Le date significative e gli eventi della grande Storia si mescolano con episodi piccoli, con le difficoltà nel reperire il cibo, con la necessità di accogliere amici dividendo con loro il poco necessario, che l’abilità narrativa di Anna Balzarro ci rendono vicini, familiari, quasi fossimo anche noi testimoni di quelle tragedie, simili a quelle che ci siamo tramandati nei racconti delle nostre famiglie: il bombardamento di San Lorenzo, l’attentato di via Rasella con le conseguenze orribili della rappresaglia, la deportazione degli uomini al Quadraro, la fame perenne, la paura dei tedeschi, la pericolosità degli spostamenti, la lontananza e la mancanza di notizie di chi era riuscito a raggiungere i partigiani dopo lo sbarco di Anzio, che illuse troppo a lungo i romani che la liberazione da parte degli Alleati fosse imminente. Una radio messa a posto abilmente da Nino, un ragazzino intraprendente, il coraggio di Franca, che dopo il bombardamento vede i suoi capelli di ragazza imbiancarsi [...].

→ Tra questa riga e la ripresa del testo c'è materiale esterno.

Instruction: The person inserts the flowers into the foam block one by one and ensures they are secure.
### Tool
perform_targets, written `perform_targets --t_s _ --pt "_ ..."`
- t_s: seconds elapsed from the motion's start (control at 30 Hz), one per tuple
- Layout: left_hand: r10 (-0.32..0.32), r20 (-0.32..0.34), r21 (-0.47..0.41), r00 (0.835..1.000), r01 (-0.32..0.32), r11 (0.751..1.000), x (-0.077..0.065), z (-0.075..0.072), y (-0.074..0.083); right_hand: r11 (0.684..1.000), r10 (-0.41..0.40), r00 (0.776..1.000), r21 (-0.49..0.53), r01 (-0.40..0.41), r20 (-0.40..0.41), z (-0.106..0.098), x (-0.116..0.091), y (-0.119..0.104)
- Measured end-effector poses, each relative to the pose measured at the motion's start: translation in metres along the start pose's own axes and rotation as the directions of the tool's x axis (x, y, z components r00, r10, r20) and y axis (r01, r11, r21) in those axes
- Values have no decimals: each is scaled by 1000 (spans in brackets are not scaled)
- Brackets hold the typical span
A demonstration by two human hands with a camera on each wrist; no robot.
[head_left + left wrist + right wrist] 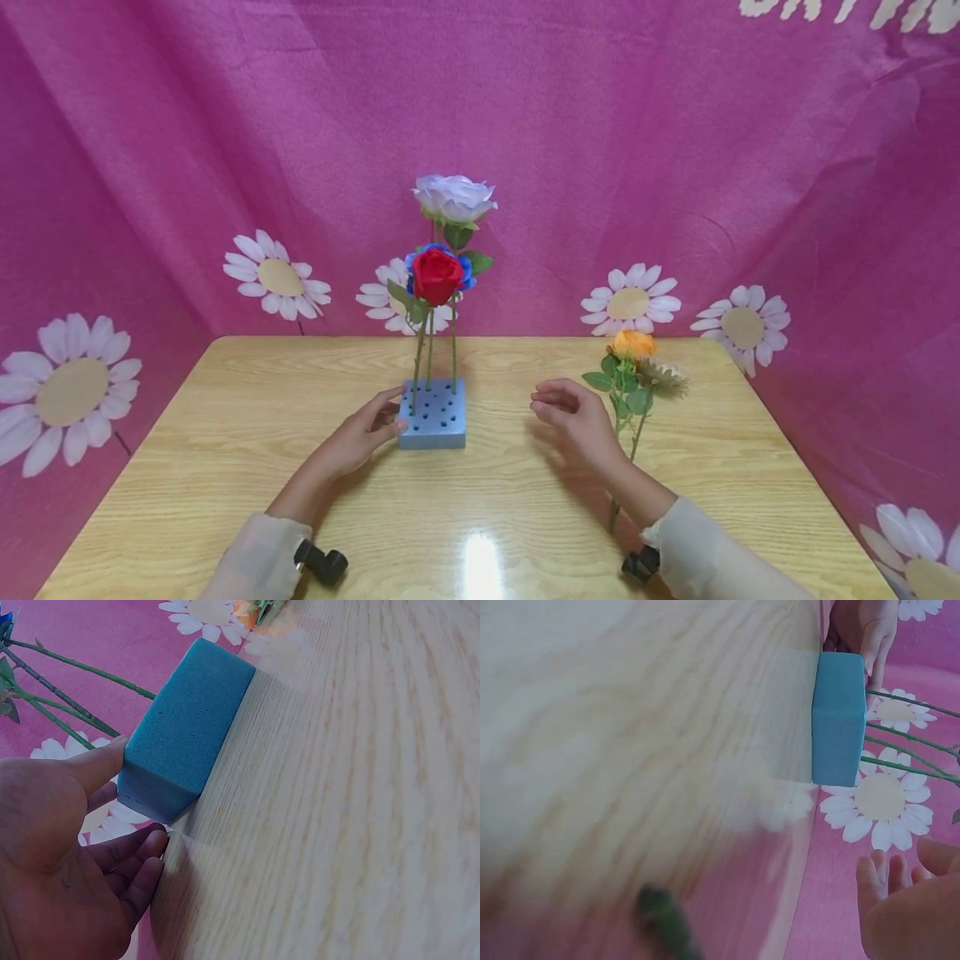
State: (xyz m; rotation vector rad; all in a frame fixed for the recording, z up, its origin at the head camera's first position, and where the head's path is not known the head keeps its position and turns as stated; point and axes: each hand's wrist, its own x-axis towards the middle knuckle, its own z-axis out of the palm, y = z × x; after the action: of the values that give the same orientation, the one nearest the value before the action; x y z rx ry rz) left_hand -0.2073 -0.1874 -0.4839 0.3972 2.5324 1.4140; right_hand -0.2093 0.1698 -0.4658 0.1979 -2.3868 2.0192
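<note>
A: Where is the foam block (pixel 432 436)?
B: Left of centre on the wooden table (pixel 300 400), its top dotted with holes. A red rose (pixel 437 277), a blue flower (pixel 467 271) and a white rose (pixel 454 198) stand in it, the white one highest, the blue one mostly hidden behind the red.
A: And the left hand (pixel 365 433)?
B: At the block's left side, thumb and forefinger well parted, touching its edge. The other fingers bend loosely beside it.
A: What about the right hand (pixel 581 421)?
B: Free, well apart from the block on its right. The fingers curve softly, with a narrow gap to the thumb.
A: Anything near it?
B: An orange rose (pixel 633 343) and a pale, many-petalled flower (pixel 662 377) lie to its right, blooms at the far side, stems running near, partly behind the right forearm.
A: Beyond the table?
B: A magenta cloth (pixel 540 167) printed with white daisies (pixel 628 302).
</note>
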Motion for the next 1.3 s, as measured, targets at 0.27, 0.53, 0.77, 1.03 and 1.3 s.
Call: perform_targets --t_s 0.27,0.53,0.77,1.03,1.3 --pt "-1 -3 -1 1000 1 1000 0 0 -1 1000 9 1000 -24 -9 -14 -14 -8 6" --pt "-6 -1 -6 1000 6 1000 0 0 -2 999 41 999 -9 -41 -24 -28 -16 11" --pt "-4 5 -5 1000 4 1000 0 0 -2 998 51 997 -27 -53 -66 -38 -22 14" --pt "-25 3 -6 1000 25 1000 0 0 -2 995 92 990 -14 -94 -105 -51 -31 17" --pt "-15 2 -5 1000 15 1000 0 0 -3 990 103 984 -81 -116 -143 -69 -38 22"
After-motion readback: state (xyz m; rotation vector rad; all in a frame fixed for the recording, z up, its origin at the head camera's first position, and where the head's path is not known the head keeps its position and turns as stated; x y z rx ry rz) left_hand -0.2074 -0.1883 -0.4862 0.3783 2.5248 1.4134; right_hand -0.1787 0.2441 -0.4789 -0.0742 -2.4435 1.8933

Il corredo di fotografie originali che nel romanzo costituiscono un prezioso apparato iconografico fa pensare alle immagini che stanno nei cassetti di tutte le case di noi romani. Ringrazio Anna per alcuni spunti del libro in cui ho risentito la voce di mia madre: anche lei era sulla circolare diretta all’università il 19 luglio del ’43 e si salvò per caso; anche lei ascoltava di nascosto la radio, anche lei ebbe quasi pena guardando dalla finestra di viale Mazzini le colonne di soldati tedeschi, sporchi e laceri che lasciavano Roma. In questo libro colto, pieno di informazioni storiche verificate dalla studiosa, si respira tuttavia un’aria di normalità, quella che le famiglie dovettero in qualche modo mettere in atto per sopravvivere. Un episodio che fa pensare è quello della professoressa che invita le sue alunne per una merenda: Marisa e Armida, con l’aiuto della tata Giuseppina, sono riuscite a mettere insieme gli ingredienti per una profumata torta di mele, sognata come un regalo, e invece… La guerra è stata anche una delusione che i giovani hanno dovuto sopportare da adulti impauriti e disperati, e questa è una delle più importanti lezioni che questo libro denso, pieno di valori e sentimenti condivisi, ci lascia.